BEGIN AVAILABLE DATA

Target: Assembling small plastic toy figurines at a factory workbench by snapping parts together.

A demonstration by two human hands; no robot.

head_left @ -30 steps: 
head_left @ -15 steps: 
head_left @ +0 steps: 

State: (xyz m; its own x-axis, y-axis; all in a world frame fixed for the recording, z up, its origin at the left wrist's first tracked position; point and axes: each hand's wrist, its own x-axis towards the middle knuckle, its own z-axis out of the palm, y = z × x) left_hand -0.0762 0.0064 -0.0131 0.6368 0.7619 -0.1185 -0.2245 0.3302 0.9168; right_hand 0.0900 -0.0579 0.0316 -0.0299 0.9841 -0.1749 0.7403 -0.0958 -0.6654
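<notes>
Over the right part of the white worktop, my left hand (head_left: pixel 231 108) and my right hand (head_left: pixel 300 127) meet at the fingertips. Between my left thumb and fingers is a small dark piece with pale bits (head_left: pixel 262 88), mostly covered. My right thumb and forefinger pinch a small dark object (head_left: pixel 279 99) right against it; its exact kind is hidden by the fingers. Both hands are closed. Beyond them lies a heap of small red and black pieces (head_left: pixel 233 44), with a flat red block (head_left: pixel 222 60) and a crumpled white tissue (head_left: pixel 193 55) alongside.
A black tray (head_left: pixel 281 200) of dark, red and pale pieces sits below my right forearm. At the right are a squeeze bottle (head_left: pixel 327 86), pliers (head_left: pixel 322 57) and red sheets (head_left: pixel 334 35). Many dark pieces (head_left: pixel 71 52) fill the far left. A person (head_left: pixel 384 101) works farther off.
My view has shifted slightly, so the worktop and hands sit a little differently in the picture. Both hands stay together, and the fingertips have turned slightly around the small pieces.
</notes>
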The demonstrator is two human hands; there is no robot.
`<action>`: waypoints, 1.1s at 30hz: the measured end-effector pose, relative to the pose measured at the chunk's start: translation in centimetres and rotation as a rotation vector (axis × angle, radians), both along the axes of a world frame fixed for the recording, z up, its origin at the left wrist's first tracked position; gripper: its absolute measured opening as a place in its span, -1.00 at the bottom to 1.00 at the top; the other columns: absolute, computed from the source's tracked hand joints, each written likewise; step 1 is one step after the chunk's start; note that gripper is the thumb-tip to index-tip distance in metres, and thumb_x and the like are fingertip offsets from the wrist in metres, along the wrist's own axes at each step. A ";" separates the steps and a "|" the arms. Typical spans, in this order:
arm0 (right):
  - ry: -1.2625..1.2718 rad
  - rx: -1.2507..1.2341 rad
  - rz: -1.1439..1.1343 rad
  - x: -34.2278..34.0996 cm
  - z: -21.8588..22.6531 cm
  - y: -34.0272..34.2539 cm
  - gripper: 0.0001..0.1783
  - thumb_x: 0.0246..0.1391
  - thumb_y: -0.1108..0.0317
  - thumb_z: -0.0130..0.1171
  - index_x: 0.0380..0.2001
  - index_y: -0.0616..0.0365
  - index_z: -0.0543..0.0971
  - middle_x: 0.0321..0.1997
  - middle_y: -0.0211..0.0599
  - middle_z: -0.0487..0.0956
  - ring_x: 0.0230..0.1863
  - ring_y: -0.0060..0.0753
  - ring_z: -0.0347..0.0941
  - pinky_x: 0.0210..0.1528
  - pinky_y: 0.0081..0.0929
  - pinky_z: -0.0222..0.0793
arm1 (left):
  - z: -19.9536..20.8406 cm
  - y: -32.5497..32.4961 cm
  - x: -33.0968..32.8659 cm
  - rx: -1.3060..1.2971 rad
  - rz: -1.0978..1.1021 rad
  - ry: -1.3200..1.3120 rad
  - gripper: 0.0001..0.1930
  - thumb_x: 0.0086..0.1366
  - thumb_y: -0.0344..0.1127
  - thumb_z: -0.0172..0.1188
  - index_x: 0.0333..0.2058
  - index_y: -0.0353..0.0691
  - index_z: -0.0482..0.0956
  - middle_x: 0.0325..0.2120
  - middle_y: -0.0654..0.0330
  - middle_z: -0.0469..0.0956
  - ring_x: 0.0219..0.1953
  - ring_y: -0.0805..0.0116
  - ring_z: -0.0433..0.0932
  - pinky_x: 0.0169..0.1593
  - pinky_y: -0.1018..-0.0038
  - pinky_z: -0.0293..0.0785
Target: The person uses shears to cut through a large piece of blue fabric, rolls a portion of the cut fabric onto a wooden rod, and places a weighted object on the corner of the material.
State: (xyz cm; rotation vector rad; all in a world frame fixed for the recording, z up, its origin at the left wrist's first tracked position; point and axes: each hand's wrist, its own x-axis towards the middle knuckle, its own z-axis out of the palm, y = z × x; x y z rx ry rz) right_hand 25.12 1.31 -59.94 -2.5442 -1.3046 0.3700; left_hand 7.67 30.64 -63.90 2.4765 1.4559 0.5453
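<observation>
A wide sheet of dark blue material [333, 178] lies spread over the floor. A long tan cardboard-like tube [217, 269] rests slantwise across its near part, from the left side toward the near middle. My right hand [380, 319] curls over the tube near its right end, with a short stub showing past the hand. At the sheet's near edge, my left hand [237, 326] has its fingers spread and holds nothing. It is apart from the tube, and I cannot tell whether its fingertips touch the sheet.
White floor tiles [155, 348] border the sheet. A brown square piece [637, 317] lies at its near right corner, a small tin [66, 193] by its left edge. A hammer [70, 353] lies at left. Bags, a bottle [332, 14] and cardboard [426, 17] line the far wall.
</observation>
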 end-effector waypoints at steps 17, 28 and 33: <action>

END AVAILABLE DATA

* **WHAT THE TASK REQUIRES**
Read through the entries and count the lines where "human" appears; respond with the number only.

* **REPLY**
2